W połowie 2017 roku wrocławskie a potem ogólnopolskie media podały informację o wielkim przekręcie w PCK. Sugerowano, że osoby biorące udział w procederze upłynniania żywności i odzieży poza rejestrem działały na rzecz ówczesnej minister edukacji a dzisiaj europoseł Anny Zalewskiej.
Prokuratura sprawę badała. Następnie sąd przedstawił akt oskarżenia 10 osobom, które dopuściły się wyprowadzenia ok. 3 mln zł, poprzez odsprzedawanie w latach 2014-2017 odzieży przeznaczonej dla ubogich mieszkańców oraz żywności, min. jabłek.

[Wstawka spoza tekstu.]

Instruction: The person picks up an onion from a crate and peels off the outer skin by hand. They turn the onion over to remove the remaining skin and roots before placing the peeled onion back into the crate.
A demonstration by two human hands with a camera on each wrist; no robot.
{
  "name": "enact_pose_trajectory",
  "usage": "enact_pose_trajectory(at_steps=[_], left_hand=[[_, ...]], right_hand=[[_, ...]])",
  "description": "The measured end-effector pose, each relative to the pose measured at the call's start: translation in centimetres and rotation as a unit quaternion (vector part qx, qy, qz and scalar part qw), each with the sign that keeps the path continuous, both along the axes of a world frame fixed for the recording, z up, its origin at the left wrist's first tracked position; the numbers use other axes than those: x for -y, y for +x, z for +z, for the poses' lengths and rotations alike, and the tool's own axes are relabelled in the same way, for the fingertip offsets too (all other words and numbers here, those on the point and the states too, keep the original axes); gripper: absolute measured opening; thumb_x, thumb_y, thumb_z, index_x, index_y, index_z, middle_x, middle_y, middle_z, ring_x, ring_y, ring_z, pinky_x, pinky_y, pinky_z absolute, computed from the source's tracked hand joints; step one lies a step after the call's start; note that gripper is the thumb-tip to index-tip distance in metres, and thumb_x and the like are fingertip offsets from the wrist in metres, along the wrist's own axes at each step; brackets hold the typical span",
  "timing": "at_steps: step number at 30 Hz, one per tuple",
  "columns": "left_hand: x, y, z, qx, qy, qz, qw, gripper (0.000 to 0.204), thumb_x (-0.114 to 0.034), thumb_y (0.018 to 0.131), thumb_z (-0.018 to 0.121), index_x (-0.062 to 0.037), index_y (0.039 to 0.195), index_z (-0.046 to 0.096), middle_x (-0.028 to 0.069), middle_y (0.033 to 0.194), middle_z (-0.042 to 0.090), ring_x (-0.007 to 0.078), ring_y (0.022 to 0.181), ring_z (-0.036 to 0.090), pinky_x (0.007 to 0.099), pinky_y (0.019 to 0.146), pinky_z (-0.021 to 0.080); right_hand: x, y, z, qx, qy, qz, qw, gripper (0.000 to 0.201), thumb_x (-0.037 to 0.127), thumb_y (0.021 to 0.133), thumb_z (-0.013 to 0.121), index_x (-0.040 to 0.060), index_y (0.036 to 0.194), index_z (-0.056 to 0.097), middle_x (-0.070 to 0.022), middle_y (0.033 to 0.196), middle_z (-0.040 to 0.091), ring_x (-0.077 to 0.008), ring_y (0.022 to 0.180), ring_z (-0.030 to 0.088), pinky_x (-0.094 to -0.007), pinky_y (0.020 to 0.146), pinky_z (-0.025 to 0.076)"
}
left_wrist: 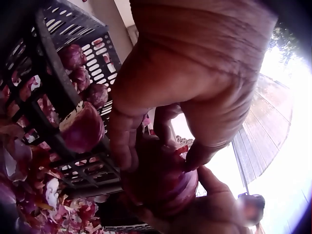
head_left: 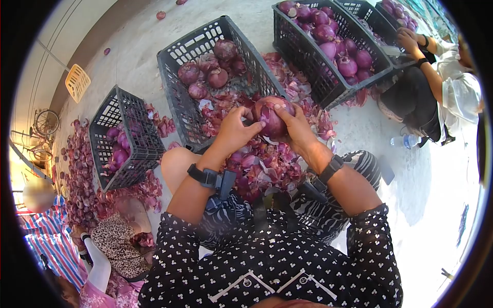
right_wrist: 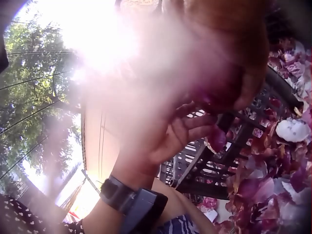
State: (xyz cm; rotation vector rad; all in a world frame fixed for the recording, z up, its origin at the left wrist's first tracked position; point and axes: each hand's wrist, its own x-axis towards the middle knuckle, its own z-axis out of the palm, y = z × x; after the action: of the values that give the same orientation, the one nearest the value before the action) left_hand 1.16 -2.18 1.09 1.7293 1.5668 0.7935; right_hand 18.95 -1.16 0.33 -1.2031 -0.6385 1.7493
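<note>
- Head view: my right hand (head_left: 303,131) grips 1 big red onion (head_left: 275,120) from the right, thumb laid across its top.
- My left hand (head_left: 236,128) pinches at the onion's left side, thumb against its skin, fingers bent.
- The onion sits between my 2 hands, above the near end of a black crate (head_left: 174,102) and a pile of peel (head_left: 269,167).
- In that crate, at least 6 loose onions (head_left: 217,77) lie toward the far end, with peel nearer me.
- To the right, a fuller crate (head_left: 308,72) holds onions; beyond it, on the far right, a person (head_left: 459,82) sits near a clear bottle (head_left: 405,141).
- To the left stands a smaller crate (head_left: 146,149), with a heap of onions (head_left: 77,174) on the ground beyond it.
- Left wrist view: my left thumb and fingers touch the onion, dark in shadow; my right hand supports it from the right. The black crate is on the left.
- Right wrist view: glare blurs much of my right hand, clasped over the onion. My left fingers curl beside it, next to a flap of peel (right_wrist: 216,140).
</note>
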Motion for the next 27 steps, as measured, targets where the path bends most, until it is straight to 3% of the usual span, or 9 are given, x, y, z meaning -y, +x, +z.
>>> enact_pose_trajectory(at_steps=[2, 4, 7, 10, 16, 24, 27], left_hand=[[-0.2, -0.2, -0.7, 0.032, -0.007, 0.000, 0.999, 0.032, -0.022, 0.070, 0.075, 0.0010, 0.083, 0.058, 0.0116, 0.082, 0.059, 0.0206, 0.076, 0.057, 0.0317, 0.069, 0.046], [-0.3, -0.7, -1.5, 0.134, -0.077, 0.004, 0.988, 0.031, -0.023, 0.070, 0.075, 0.0007, 0.081, 0.059, 0.0136, 0.084, 0.059, 0.0227, 0.077, 0.057, 0.0324, 0.071, 0.046], [-0.2, -0.9, -2.0, 0.063, -0.030, -0.012, 0.998, 0.026, -0.022, 0.072, 0.072, 0.0008, 0.077, 0.061, 0.0141, 0.081, 0.061, 0.0201, 0.073, 0.058, 0.0317, 0.067, 0.047], [0.4, -0.5, -0.6, 0.026, -0.056, -0.010, 0.998, 0.023, -0.021, 0.074, 0.069, 0.0015, 0.075, 0.064, 0.0131, 0.073, 0.063, 0.0184, 0.066, 0.060, 0.0315, 0.062, 0.047], [0.8, 0.2, 0.9, 0.054, -0.115, 0.011, 0.992, 0.022, -0.019, 0.077, 0.064, 0.0033, 0.077, 0.064, 0.0097, 0.064, 0.064, 0.0122, 0.059, 0.059, 0.0291, 0.057, 0.046], [0.2, 0.0, 0.3, 0.174, -0.104, 0.008, 0.979, 0.013, -0.010, 0.074, 0.061, 0.0022, 0.074, 0.063, 0.0029, 0.063, 0.060, 0.0072, 0.058, 0.052, 0.0260, 0.053, 0.042], [0.2, -0.2, 0.6, 0.160, -0.102, 0.001, 0.982, 0.012, -0.010, 0.073, 0.061, 0.0022, 0.072, 0.062, 0.0022, 0.062, 0.060, 0.0067, 0.057, 0.050, 0.0259, 0.052, 0.041]], right_hand=[[-0.1, 0.1, 0.0, -0.001, -0.002, 0.006, 1.000, 0.071, 0.029, 0.084, 0.067, 0.0012, 0.134, 0.025, -0.0204, 0.122, 0.045, -0.0318, 0.097, 0.060, -0.0439, 0.061, 0.058], [0.0, 0.1, 0.3, -0.003, -0.003, 0.011, 1.000, 0.070, 0.029, 0.084, 0.067, 0.0007, 0.133, 0.025, -0.0205, 0.122, 0.045, -0.0318, 0.097, 0.060, -0.0437, 0.061, 0.058], [0.2, 0.0, 0.6, 0.012, -0.008, 0.000, 1.000, 0.069, 0.029, 0.084, 0.067, -0.0003, 0.132, 0.026, -0.0202, 0.121, 0.046, -0.0313, 0.096, 0.060, -0.0434, 0.060, 0.058], [0.2, 0.0, -0.1, -0.008, 0.003, -0.005, 1.000, 0.073, 0.027, 0.082, 0.070, -0.0008, 0.132, 0.026, -0.0196, 0.120, 0.047, -0.0298, 0.097, 0.060, -0.0414, 0.063, 0.058], [0.7, -0.3, -0.7, 0.050, 0.050, -0.016, 0.997, 0.081, 0.020, 0.072, 0.078, -0.0011, 0.132, 0.028, -0.0179, 0.118, 0.048, -0.0271, 0.099, 0.058, -0.0377, 0.071, 0.058], [0.1, 0.8, 1.1, -0.018, 0.011, 0.020, 1.000, 0.063, 0.029, 0.077, 0.071, 0.0036, 0.124, 0.040, -0.0150, 0.110, 0.056, -0.0247, 0.085, 0.066, -0.0366, 0.053, 0.057], [0.1, 1.4, 1.3, -0.022, 0.012, 0.032, 0.999, 0.054, 0.036, 0.081, 0.066, 0.0065, 0.122, 0.046, -0.0122, 0.107, 0.059, -0.0219, 0.087, 0.066, -0.0372, 0.055, 0.057]])
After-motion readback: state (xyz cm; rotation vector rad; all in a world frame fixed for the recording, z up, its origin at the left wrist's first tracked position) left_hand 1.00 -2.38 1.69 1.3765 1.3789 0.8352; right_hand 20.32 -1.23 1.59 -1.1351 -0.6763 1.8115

W tej samej sprawie orzeczono, iż sugerowane finansowanie kampanii wyborczych politykom PIS-u, w tym Annie Zalewskiej nie miało miejsca.
W Radiu ZET w programie Beaty Lubeckiej europoseł podsumowała ten czas: „przez 3,5 roku byłam ofiarą absolutnego hejtu, insynuacji i pomówień”.
Anna Zalewska była również pytana o reformę szkolnictwa oraz pracą w europarlamencie.
To nie zarobki w Parlamencie Europejskim były powodem mojego kandydowania. Zawsze chciałam tam być. Zajmuję się tym, czym zawsze chciałam się zajmować, czyli przede wszystkim środowiskiem. Jestem jedyną Polką, która w tej chwili pracuje przy prawie klimatycznym.
Moje zainteresowania i kariera, w tym polityczna zanim zaczęłam być ministrem edukacji, już kierunkowały się w zupełnie inną stronę. Siedem lat zajmowałam się energią odnawialną. Kiedy konstruowany był rząd, obejmowałam mandat europosłanki i zostałam poproszona, by z mandatu zrezygnować, żeby przeprowadzić trudną reformę. To była decyzja prezesa Kaczyńskiego i premier Szydło a Jarosławowi Kaczyńskiemu i Beacie Szydło się nie odmawia.